These days, he's called Trailblazer, Trailcutter, or any other name that Hasbro chooses that week because they can't use his real name any more. But those of us who know the truth call him by his real name: Trailbreaker.
Trailbreaker's one of the characters in Transformers who gets no love whatsoever it seems. Not because he's hated, or that he's annoying. Just because, well, the G1 cartoon didn't have him around much (a few appearances here and there, mainly in the first three-parter "More than Meets the Eye" where he informs Spike and Sparkplug that he "may not be fast...but I'm tough!") and he never made much of an impact in the comics. But I always found his Tech Spec entry to be really interesting, a really good description of a character who, although they appear to be laughing and joking, hide an inner fear; that they may not be good enough. A character like many of us, who use humour as a defence mechanism. This is a biography for a kid's toy, lest we forget. Bold stuff for 1984.

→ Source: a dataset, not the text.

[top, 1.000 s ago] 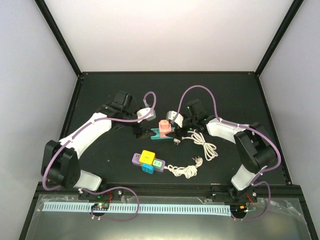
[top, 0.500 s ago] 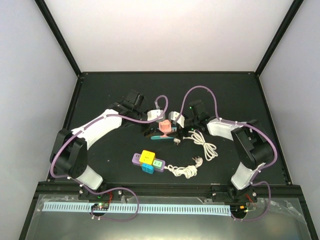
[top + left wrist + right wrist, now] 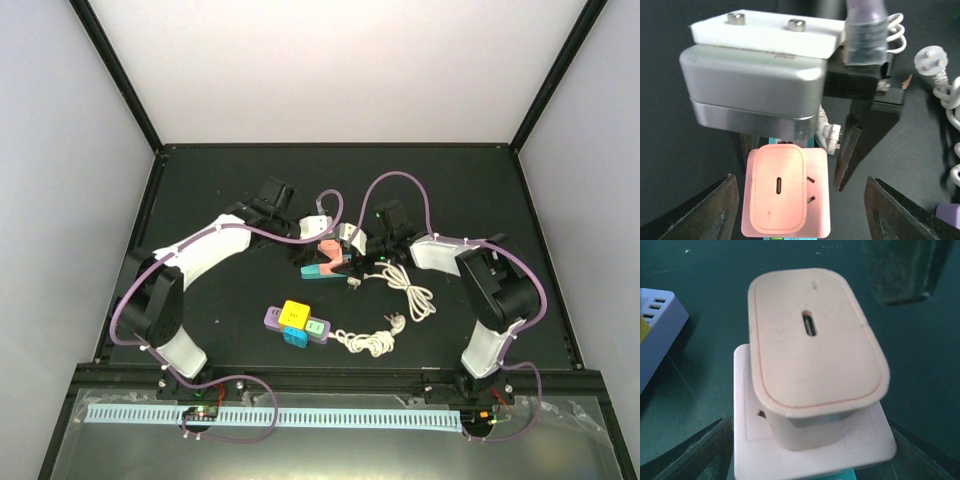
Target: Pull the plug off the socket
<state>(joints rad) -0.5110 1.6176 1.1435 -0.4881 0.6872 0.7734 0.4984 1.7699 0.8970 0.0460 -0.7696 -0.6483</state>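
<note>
Left end effector (image 3: 800, 214) moved in, pink plug (image 3: 777, 192) between its fingers (image 3: 710, 212)

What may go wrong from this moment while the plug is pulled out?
The left hand and right hand both crowd the plug, so they may collide. If neither hand pins the socket, it may lift together with the plug.

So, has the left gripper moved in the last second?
Yes. The left gripper shifted right in the top view, reaching the pink rectangular plug, which stayed put.
</note>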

The toy wasn't bad either, and would later be retooled and repainted as Hoist, who we'll talk about another time. Trailbreaker has always been a toy I wanted, mainly because I thought I'd won him once in a school competition in 1985; I didn't win him, but the desire remains the same. One of these days I'll snag the elusive bugger.
A quick word about box art for G1 Transformers. It's amazing. I know, I know, it's not to everyone's taste. But for me, it evokes such nostalgia, a calling card to a time when times were a bit simpler, a time when getting a new Transformer was a rarity indeed, and going to Toymaster or Woolworths in York meant that you'd get to see Transformers on the shelves, in all their varied and colourful forms. Ah, memories.